**Exercise goal:**
Among the records below, how many lines contain "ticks"? State the number and nothing more.
------ Records supplied ------
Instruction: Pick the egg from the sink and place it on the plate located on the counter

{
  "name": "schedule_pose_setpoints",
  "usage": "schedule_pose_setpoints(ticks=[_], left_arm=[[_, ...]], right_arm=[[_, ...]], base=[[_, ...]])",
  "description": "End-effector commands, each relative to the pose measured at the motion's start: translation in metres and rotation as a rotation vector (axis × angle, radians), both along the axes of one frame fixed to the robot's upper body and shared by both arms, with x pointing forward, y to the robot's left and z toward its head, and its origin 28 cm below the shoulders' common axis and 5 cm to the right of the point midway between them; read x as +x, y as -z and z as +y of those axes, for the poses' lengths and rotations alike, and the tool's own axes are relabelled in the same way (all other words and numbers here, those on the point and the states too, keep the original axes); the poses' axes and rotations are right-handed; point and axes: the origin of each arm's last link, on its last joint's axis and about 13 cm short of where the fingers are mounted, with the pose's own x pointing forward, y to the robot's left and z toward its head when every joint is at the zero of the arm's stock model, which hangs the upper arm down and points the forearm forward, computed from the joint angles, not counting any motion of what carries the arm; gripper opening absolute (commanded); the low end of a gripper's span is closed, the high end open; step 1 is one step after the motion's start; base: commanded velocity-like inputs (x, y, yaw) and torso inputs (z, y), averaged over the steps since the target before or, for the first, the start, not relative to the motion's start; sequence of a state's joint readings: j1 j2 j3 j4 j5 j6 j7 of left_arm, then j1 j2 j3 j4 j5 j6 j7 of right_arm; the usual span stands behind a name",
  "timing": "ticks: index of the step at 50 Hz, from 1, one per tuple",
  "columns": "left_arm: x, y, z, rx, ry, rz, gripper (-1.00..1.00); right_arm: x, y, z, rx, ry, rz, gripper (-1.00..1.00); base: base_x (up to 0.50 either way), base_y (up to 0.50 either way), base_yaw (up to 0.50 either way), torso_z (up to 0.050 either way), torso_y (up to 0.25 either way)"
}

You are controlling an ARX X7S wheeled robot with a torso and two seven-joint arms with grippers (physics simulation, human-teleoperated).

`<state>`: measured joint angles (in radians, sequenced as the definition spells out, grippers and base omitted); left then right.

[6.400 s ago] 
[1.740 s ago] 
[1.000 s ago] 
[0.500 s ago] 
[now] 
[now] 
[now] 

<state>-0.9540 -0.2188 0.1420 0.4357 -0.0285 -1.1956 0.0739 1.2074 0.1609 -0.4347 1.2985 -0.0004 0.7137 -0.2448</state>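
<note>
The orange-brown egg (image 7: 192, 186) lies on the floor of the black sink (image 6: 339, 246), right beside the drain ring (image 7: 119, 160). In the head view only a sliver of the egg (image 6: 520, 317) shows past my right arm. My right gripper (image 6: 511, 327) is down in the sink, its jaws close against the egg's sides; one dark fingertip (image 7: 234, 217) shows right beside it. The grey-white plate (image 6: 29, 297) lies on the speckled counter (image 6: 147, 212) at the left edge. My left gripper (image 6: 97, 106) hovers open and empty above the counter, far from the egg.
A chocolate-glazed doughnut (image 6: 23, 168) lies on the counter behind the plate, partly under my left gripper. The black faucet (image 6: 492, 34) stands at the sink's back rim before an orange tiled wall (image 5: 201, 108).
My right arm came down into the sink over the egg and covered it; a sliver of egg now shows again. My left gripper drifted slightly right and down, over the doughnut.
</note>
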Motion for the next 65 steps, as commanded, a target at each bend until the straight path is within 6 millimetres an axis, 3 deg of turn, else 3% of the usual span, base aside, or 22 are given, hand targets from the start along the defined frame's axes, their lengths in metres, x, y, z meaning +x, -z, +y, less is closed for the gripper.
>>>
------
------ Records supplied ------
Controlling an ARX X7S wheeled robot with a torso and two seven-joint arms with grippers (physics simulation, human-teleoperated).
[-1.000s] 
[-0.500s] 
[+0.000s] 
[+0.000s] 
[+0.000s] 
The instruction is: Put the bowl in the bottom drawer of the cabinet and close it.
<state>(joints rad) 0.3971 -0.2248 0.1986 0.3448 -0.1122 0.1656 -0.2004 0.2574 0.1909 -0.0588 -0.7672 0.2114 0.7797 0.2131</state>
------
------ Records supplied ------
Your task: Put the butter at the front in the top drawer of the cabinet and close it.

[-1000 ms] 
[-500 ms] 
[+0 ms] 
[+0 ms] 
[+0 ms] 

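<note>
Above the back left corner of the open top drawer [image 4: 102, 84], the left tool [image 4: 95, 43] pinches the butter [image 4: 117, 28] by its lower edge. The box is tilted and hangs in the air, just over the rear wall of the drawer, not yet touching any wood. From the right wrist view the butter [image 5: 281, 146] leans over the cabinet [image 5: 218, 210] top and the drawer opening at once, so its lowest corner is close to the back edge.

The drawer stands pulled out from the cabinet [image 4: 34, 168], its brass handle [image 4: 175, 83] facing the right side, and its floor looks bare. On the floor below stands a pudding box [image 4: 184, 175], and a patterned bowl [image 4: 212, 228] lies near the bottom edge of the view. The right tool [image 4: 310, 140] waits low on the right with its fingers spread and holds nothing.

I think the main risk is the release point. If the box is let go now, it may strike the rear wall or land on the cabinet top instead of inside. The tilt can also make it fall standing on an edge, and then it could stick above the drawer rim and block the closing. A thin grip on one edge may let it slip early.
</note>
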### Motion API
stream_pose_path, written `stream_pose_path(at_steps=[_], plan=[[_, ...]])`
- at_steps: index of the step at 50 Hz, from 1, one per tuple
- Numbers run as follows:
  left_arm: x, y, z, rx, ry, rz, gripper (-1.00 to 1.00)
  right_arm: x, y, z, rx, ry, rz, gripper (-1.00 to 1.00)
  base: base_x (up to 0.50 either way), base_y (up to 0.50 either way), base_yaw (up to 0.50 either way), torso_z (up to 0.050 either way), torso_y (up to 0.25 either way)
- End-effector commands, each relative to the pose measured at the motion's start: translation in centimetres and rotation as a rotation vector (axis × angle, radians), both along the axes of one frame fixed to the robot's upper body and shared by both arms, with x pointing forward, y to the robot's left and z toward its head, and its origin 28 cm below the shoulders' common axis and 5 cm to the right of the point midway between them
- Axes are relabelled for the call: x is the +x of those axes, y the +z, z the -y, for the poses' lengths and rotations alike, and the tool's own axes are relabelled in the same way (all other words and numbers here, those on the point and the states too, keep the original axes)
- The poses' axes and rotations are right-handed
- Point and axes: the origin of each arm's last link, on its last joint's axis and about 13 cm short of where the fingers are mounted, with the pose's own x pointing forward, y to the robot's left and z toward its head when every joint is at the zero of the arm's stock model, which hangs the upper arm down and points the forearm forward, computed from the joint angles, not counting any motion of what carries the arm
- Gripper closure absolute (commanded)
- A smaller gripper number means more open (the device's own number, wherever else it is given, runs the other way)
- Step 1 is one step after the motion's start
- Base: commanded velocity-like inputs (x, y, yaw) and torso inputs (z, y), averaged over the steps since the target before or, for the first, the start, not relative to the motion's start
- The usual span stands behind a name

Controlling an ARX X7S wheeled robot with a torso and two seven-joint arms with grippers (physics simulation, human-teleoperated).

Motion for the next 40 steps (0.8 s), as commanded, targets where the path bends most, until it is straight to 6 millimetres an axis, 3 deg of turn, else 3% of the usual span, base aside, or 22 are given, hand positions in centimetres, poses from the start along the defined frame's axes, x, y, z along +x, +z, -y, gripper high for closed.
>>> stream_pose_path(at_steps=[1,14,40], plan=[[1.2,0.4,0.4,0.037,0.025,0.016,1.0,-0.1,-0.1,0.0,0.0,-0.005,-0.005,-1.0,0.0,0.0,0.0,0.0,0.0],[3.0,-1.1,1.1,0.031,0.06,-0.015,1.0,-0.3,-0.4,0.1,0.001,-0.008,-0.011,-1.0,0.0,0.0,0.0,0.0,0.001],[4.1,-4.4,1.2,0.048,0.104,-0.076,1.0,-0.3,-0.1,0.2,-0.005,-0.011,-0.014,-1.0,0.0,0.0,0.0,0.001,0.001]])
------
**Written answer:**
2